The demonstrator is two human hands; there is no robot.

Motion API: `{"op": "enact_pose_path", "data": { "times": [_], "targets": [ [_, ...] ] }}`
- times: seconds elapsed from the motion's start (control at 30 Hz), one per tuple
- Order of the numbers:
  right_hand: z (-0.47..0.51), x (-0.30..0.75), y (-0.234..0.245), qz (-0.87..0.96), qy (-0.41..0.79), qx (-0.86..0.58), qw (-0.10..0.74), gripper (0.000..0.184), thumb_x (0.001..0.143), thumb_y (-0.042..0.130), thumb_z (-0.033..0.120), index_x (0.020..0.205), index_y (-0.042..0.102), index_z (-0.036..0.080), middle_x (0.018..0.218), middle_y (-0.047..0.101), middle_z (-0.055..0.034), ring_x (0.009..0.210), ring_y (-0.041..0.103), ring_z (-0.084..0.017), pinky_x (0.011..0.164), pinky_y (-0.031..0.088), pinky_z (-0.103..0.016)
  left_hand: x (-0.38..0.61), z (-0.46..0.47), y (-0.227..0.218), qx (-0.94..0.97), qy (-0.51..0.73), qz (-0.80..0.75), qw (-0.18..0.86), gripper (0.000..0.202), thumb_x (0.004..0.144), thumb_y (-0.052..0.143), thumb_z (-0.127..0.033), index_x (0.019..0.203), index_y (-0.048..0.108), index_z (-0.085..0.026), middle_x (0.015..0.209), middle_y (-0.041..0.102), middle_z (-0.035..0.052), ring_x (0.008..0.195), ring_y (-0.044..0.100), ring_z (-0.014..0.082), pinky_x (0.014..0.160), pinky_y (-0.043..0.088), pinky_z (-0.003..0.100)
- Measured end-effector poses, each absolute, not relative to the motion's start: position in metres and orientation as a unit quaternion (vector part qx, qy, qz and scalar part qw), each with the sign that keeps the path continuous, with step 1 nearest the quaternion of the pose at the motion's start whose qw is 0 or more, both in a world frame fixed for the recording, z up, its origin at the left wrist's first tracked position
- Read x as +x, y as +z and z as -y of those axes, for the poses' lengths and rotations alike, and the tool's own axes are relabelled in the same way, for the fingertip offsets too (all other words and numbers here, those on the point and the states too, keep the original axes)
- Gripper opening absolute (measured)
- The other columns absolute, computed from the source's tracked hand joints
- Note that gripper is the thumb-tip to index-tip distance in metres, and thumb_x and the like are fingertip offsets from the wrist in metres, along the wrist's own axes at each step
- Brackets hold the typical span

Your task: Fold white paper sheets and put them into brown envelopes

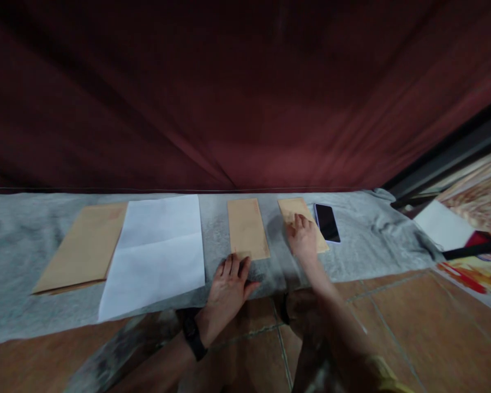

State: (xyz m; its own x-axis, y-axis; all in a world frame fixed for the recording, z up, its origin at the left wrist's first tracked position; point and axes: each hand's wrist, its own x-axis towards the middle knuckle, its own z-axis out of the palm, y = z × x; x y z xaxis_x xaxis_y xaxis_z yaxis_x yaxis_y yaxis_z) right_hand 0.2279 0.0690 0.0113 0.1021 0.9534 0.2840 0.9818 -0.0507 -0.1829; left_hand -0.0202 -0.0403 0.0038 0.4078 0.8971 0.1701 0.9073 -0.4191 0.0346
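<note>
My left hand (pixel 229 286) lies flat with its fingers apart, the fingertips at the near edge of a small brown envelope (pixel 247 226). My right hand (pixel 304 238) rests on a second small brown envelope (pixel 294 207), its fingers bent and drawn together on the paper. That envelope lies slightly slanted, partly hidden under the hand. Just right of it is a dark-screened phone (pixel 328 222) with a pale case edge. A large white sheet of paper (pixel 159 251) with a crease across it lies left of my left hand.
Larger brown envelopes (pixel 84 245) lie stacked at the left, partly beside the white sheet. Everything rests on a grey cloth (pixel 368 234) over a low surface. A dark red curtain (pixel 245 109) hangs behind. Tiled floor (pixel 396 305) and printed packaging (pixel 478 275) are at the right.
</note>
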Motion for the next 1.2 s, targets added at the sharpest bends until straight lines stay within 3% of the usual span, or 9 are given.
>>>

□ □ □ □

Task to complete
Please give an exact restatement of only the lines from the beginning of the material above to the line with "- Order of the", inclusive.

Result
The demonstrator is two human hands; there is no robot.

Motion API: `{"op": "enact_pose_path", "data": { "times": [_], "targets": [ [_, ...] ] }}`
- times: seconds elapsed from the motion's start (control at 30 Hz), one per tuple
- Order of the numbers:

There is no more to the exercise.